For all of the baseball history in New York and Philadelphia, for all of the years when there were only 16 teams and the Yankees were in the World Series every year, the Yankees and the Phillies have matched up in the Fall Classic just once before. That year — 1950 — a seminal year in my life for it was the year my dad was born. The Yankees and Phillies, then, were his first World Series, and he assures me that he remembers it well.
That year, the Yankees swept the Phillies in a display of pitching. The first three games were all one-run affairs, and the teams combined to allow just 16 runs. As a team, the Yanks hit just .222/.295/.304, but their pitchers held the Phillies to a .203/.250/.266 line. Some kid The New York Times called Ed — Ed Ford, 21 and not yet Whitey — won Game Four. (For more on the games, check out Fack Youk’s excellent recaps of Games One and Two and Games Three and Four.)
Although nostalgia runs deep in baseball, this modern World Series with high-definition TV, FoxTrax and a chance to watch it streamed live over the Internet from multiple camera angles, offers up quite the contrast to the Classic played 59 years ago. A clear sign that times have changed comes to us from the Palm Beach Post. Joe Capozzi tracked down Curt Simmons for an interview about that World Series.
Simmons was one of the Phillies’ Whiz Kids at the time. Just 21 in 1950, he went 17-8 with a 3.40 ERA and would have started Game One of the series but for his military service. Simmons was called to active duty on September 4, 1950, and although the Phillies tried to get their ace out of the service, he would not return to the Majors until in 1952 after a stint in Korea.
Simmons was, in fact, the first Major Leaguer to fight in Korea, and he still thinks about that World Series. “Yeah, I’ve wondered,” Simmons, now 80, said to Capozzi. “I’m sure the Phillies would have liked to have had me.”
Simmons’ service is not the only thing that has changed. Take, for example, an article about a TV outage during Game One. The first World Series to be televised was the 1947 match-up, but still in 1950, CBS ran into some troubles. The networked paid $800,000 — or just $7.169 million in today’s dollars — to broadcast the games, and the picture went out just a few minutes into the broadcast.
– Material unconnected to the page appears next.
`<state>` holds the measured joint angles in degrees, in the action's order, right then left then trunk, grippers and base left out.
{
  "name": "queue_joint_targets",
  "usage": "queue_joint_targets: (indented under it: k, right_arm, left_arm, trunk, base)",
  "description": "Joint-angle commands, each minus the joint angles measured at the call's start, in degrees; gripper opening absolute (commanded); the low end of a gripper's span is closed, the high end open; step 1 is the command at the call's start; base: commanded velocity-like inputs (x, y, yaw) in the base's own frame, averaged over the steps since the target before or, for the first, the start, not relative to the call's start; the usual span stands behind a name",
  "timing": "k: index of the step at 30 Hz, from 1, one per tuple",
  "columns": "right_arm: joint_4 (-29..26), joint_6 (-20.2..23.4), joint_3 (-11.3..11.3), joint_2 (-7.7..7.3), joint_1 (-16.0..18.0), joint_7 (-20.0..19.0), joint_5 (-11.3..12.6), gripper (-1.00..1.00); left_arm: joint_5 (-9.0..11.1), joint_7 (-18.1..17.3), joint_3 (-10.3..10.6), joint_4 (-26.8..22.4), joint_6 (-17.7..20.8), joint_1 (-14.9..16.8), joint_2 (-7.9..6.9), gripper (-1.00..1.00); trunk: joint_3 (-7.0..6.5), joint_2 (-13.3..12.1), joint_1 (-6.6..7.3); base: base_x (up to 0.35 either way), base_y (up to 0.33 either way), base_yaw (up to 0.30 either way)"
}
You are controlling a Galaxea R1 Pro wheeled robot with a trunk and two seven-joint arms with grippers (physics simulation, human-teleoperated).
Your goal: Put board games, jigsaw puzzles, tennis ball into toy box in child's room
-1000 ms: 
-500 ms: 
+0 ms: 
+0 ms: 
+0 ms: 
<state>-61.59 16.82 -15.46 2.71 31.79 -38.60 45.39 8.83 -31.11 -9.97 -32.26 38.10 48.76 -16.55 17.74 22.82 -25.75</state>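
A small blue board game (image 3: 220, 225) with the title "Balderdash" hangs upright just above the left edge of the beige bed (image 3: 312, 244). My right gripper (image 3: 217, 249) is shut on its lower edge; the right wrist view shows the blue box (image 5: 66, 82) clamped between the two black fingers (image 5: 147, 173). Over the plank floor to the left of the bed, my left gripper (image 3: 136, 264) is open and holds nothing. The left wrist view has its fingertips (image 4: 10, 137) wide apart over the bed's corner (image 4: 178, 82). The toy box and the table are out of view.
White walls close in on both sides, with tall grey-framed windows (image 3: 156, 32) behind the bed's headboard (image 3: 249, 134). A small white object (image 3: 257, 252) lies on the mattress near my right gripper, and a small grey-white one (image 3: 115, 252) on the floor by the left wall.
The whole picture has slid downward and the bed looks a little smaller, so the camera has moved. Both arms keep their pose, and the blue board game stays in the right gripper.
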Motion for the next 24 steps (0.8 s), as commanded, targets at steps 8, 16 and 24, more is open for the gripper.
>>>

Coverage from Jack Gould and The Times is rather precious:
Pour old TV! After laying out $800,000 to go the world series, it was plagued at yesterday’s opening game by a number of technical mishaps, which were climaxed by Jim Britt’s determined assurances that television really was advancing. All that is needed now is someone to figure out how the darn thing works.
First to disappear was the picture portion of the program, a power failure near Shibe Park in Philadelphia, leaving the screen blank from 1:25 to 1:45. After an inning or so of just voice from the ball game, the video portion was restored. A little later the audio portion was interrupted while the video stayed on. At last reports this voice portion was “lost” somewhere between Philadelphia and the rest of the country. A lot of viewers were not sure where they were, either.
Once the game came back on, Gould questioned the announcer’s abilities to call a game. Jim Britt, the play-by-play man “was not always the best judge of where fly balls were going.” (Paging John Sterling.) Gould praised the “placement of a camera so that there was a direct, downward view of first base” and noted the use of five — five! — cameras for the broadcast. Radio, he said, had “a comparatively uneventful day. It just worked right.”
Other historical quirks abound. Brokers were selling box seats priced at $8.75 for $150 a pair. That today is the equivalent of selling $78 seats for over $1340 a pair. The Phillies’ ticket plan too broke new ground. Called “precedent-shattering” by the Associated Press, the Phillies sold single-game tickets and limited fans to just one game and two tickets to that game. Games were doled out on a first-come, first-serve basis. No longer would one fan be able to buy tickets to all four games, and the Phillies defended the move by noting that 92,000 fans instead of 23,000 fans would see the Series.
The World Series ended with each Yankee receiving a winners share of $5,737 or $51,411.38. This year, the World Series winners will earn shares of around $350,000 per player. And finally, with a victory in hand, Casey Stengel mulled retiring. He would stay on to manage the Yanks for another ten years and would win five more World Series titles. Those were the days.